> **The task**
The output must reproduce each line of the data word for word.

> **Source data**
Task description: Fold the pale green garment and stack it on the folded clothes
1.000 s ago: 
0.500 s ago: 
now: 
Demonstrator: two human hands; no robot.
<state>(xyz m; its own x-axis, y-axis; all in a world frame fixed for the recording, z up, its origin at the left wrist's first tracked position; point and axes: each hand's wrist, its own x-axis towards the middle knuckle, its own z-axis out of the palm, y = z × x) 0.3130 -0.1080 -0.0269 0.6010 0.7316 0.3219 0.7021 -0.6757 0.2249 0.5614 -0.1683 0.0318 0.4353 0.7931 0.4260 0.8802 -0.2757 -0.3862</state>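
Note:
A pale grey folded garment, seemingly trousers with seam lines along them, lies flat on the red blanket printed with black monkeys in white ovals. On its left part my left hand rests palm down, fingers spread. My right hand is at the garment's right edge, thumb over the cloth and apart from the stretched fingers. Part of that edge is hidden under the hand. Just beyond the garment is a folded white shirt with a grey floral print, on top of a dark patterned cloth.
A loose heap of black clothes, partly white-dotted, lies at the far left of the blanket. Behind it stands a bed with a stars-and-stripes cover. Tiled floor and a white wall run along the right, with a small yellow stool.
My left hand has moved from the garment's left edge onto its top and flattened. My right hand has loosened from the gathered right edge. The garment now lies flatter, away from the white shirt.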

> **Answer space**
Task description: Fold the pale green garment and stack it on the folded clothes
1.000 s ago: 
0.500 s ago: 
now: 
Demonstrator: two human hands; no robot.
<state>(xyz m; its own x-axis, y-axis; all in a world frame fixed for the recording, z up, its origin at the left wrist's first tracked position; point and axes: each hand's wrist, its own x-axis towards the middle knuckle, its own z-axis out of the palm, y = z × x) 0.3130 -0.1080 -0.0269 0.6010 0.7316 0.3219 0.7021 -0.6757 0.2249 0.5614 -0.1683 0.0318 0.4353 0.7931 0.4260 0.8802 -0.2757 -0.3862</state>
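Note:
A pale grey folded garment, seemingly trousers with seam lines along them, lies flat on the red blanket printed with black monkeys in white ovals. On its left part my left hand rests palm down, fingers spread. My right hand is at the garment's right edge, thumb over the cloth and apart from the stretched fingers. Part of that edge is hidden under the hand. Just beyond the garment is a folded white shirt with a grey floral print, on top of a dark patterned cloth.
A loose heap of black clothes, partly white-dotted, lies at the far left of the blanket. Behind it stands a bed with a stars-and-stripes cover. Tiled floor and a white wall run along the right, with a small yellow stool.
My left hand has moved from the garment's left edge onto its top and flattened. My right hand has loosened from the gathered right edge. The garment now lies flatter, away from the white shirt.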

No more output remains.